*Work to be completed*. What is needed is an exact copy of the lines in the listing below, from the one with "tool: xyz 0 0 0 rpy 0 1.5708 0" up to and including the one with "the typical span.", with no other lines.

*Information supplied*.
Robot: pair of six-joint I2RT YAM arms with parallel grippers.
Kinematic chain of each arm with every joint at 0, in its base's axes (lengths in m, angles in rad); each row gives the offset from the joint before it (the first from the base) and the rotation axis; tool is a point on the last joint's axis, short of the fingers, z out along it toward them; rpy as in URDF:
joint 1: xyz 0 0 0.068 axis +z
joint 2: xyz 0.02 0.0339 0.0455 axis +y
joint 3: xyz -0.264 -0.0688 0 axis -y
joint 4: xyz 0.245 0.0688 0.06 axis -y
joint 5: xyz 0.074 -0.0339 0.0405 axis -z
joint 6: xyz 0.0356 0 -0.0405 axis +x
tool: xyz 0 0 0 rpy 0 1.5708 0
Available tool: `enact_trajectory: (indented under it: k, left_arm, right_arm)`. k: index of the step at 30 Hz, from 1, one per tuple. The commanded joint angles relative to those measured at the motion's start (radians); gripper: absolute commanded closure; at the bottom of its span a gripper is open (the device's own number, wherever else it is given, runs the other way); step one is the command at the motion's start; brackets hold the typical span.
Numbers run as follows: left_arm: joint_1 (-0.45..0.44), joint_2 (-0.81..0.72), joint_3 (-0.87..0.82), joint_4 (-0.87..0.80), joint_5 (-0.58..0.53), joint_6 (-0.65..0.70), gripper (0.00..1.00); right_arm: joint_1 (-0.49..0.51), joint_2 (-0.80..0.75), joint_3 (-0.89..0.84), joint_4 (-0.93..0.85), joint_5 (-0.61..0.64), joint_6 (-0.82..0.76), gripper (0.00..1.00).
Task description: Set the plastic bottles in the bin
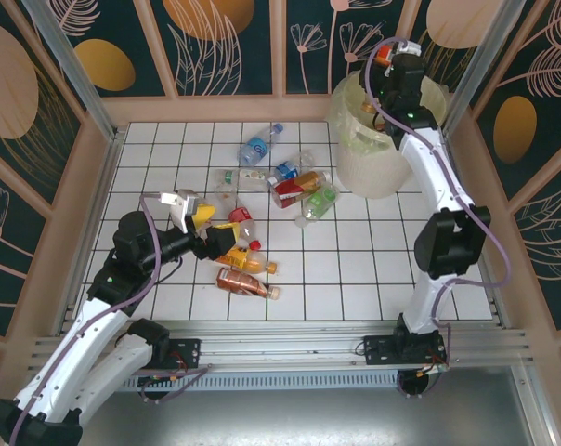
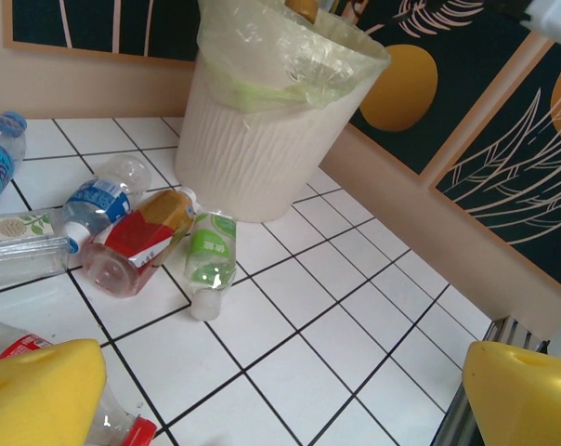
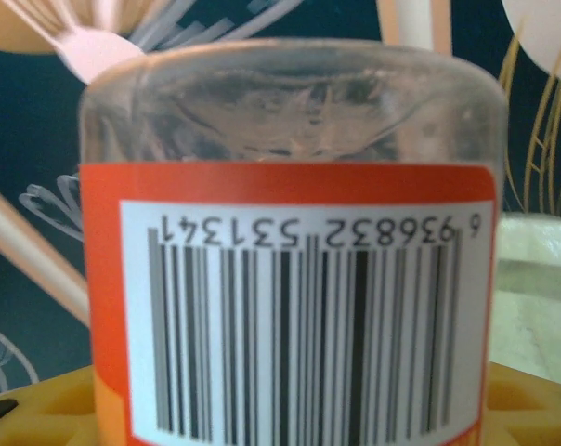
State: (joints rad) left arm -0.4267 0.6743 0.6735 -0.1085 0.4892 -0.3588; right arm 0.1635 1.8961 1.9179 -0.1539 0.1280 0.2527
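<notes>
Orange-labelled and clear, the plastic bottle (image 3: 290, 279) we are clamping in our right gripper (image 1: 392, 56) is hanging over the bin (image 1: 373, 172). We are at the drop, so the jaws need to part next. Our left gripper (image 1: 195, 216) is gaping empty above the other bottles (image 1: 297, 186) on the tiles.

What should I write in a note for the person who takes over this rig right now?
Left end effector: open, empty, low over the loose bottles.
Right end effector: shut on an orange-labelled bottle, held above the bin at the far right.
Done: that bottle is lifted, not yet dropped; what lies inside the bin cannot be judged.
Left to do: release it, then carry over the loose bottles, which lie mid-way on the tiled table.
</notes>
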Motion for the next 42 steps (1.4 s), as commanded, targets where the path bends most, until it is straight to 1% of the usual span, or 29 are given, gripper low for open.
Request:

*The answer*.
tool: xyz 0 0 0 rpy 0 1.5708 0
Available tool: `enact_trajectory: (indented under it: k, left_arm, right_arm)`. k: index of the step at 30 Hz, from 1, one per tuple. The commanded joint angles relative to those measured at the motion's start (radians); gripper: absolute commanded closure; at the bottom of its span a gripper is open (the device's own number, wherever else it is given, runs the other way); step one is the command at the motion's start; brackets hold the typical span.

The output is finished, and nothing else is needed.